## Work instructions
Exact transcription begins at the first line of the material below and ends with the line holding "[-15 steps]"; pictures are skipped.

## Data

+++++

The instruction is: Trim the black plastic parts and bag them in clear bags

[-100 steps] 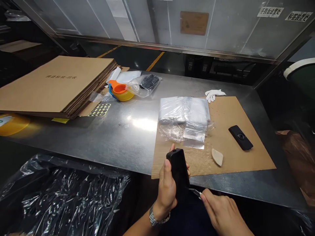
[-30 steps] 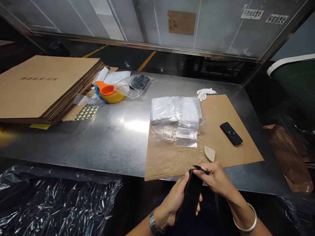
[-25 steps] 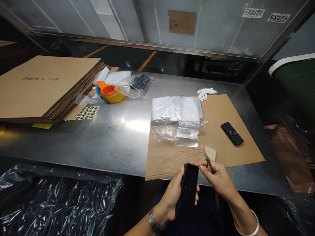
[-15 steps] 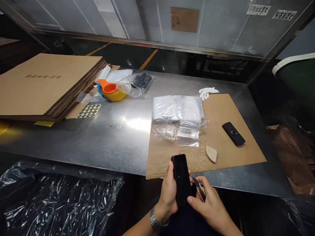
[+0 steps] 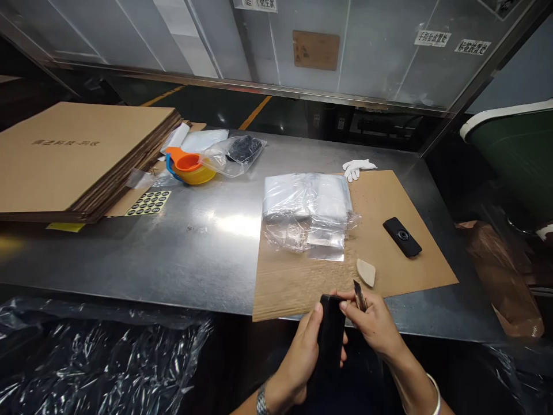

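Observation:
My left hand grips a long black plastic part upright below the table's front edge. My right hand is closed on a small metal blade, its tip pointing up beside the part's top end; a finger touches that end. Just beyond, on a brown cardboard sheet, lie a beige wedge-shaped piece, a second black part with a round hole and a pile of clear plastic bags.
A stack of flat cardboard lies at the left of the steel table, with a sheet of round black stickers, orange and yellow cups, a bagged black item and a white glove. Black plastic sheeting hangs lower left.
My right hand has lifted the blade from low beside the black part up to its top end. My left hand has tilted and lowered the part slightly.

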Tool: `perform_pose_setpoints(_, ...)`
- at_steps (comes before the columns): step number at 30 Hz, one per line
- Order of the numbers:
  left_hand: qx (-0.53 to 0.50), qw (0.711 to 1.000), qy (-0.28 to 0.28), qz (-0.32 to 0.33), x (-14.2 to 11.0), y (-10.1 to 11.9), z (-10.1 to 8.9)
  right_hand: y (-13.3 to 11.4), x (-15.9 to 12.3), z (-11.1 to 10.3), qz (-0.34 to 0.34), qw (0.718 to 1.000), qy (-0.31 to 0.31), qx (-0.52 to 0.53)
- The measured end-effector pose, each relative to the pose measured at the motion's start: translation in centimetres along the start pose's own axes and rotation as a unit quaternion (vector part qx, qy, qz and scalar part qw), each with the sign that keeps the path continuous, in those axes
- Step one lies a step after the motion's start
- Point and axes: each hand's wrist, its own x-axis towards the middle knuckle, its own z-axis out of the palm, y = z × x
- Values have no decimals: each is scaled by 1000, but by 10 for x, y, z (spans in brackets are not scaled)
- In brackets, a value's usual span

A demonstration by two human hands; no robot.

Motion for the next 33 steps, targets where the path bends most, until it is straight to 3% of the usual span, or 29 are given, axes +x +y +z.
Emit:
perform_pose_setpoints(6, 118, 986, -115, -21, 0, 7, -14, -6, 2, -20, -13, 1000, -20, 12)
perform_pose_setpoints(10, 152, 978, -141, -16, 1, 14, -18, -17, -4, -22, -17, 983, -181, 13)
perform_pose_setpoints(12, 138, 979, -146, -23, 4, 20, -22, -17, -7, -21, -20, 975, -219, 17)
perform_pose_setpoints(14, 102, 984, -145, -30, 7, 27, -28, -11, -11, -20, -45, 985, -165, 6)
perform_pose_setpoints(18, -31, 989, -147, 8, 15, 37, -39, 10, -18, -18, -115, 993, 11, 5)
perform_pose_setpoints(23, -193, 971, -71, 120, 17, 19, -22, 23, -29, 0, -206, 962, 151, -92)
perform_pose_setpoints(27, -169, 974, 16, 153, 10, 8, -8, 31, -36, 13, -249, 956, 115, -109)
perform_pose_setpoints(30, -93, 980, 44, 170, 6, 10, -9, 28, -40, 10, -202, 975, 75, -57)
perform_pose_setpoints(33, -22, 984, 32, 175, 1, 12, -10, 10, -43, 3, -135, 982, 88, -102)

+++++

## Answer to this problem
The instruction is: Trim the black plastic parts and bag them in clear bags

[-100 steps] 
[-30 steps] 
[-25 steps] 
[-15 steps] 

Nothing remains to be done for this exercise.